BBC Choice Wales
- Country: Wales
- Network: BBC Choice

Ownership
- Owner: BBC Cymru Wales
- Sister channels: BBC One Wales BBC Two Wales

History
- Launched: 23 September 1998; 27 years ago
- Closed: 30 March 2001; 25 years ago
- Replaced by: Digital version of BBC Two Wales (featuring BBC 2W from 2001 to 2009)

Availability (at time of closure)

Terrestrial
- DTT: Channel 7

= BBC Choice Wales =

BBC Choice Wales was the national variation for BBC Cymru Wales of the BBC Choice service, that was broadcast by the BBC. The channel was announced, as were the two other national versions, in June 1998, and launched alongside the other BBC Choice variants on 23 September 1998.

==Programming==
As with the local variants of BBC Choice in Northern Ireland and Scotland carried much of its content from the network BBC Choice service originating in London, but split off most evenings for around two hours a night (generally around 10pm to midnight) of local programming to Wales. When the EastEnders rebroadcast aired at 10pm, local programming would begin at 10.30pm. After around midnight, programming would revert to the network service until closedown.

The channel provided more English-language content produced by BBC Wales, in addition to that, it gave chances for new talent, giving Alex Jones his first job as a presenter upon winning an audition; while Frances Donovan also worked throughout the channel's existence.

In October 1999, a half-hour news bulletin, BBC Choice News, was added at 10pm, when BBC Wales updated its news graphics and set. During the 2000–01 Heineken Cup, it broadcast opt-outs simulcasting the matches seen on BBC Two.
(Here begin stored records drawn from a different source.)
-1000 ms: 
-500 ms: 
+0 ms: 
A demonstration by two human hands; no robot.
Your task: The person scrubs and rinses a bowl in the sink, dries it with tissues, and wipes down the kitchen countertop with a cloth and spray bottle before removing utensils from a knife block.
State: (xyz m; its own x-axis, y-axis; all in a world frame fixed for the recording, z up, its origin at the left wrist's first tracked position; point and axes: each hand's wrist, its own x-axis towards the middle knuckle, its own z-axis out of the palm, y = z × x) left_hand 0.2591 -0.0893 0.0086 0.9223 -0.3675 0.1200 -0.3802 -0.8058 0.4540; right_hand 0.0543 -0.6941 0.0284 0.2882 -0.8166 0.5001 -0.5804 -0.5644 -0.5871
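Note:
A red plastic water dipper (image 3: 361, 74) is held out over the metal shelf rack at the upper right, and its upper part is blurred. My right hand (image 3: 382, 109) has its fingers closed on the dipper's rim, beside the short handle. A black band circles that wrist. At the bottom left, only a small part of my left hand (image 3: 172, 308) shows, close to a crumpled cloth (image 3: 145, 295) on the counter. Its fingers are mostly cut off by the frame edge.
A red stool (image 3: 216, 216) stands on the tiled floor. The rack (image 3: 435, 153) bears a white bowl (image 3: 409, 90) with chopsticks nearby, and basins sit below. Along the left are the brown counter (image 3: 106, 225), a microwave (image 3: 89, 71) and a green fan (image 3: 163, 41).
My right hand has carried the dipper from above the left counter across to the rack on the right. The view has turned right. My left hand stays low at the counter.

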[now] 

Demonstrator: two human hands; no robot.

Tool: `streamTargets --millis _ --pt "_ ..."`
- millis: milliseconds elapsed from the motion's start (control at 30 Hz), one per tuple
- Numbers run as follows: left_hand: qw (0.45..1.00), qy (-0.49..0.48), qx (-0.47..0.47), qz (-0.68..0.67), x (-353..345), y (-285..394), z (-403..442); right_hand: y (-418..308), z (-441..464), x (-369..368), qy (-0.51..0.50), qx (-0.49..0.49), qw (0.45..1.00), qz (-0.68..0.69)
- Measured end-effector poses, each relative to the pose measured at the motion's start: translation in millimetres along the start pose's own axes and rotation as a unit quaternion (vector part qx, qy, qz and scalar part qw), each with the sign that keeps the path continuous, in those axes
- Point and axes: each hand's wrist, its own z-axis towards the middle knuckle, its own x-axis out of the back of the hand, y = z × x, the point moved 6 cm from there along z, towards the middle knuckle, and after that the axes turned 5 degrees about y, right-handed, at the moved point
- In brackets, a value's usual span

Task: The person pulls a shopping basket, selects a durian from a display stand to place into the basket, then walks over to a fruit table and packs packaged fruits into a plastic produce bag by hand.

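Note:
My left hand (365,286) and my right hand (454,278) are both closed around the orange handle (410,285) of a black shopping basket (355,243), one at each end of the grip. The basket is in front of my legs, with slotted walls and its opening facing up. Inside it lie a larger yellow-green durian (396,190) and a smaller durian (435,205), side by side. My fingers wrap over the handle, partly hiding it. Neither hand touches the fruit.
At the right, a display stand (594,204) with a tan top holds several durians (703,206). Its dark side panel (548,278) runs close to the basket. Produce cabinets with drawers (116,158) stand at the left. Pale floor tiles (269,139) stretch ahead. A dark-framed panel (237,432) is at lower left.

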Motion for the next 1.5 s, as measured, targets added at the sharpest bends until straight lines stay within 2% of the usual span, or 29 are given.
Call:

==Closure and replacement==
Its broadcasts ceased on 30 March 2001, being replaced by a fully networked BBC Choice. The channel was then itself replaced from 2003 by BBC Three, which has never had any regional variants. On 30 April 2001, BBC Two's variants for Scotland, Wales and Northern Ireland were made available to digital viewers (previously a single UK-wide version of BBC Two had been available on digital platforms). The Welsh feed would house BBC 2W from 5 November 2001 to 2 January 2009.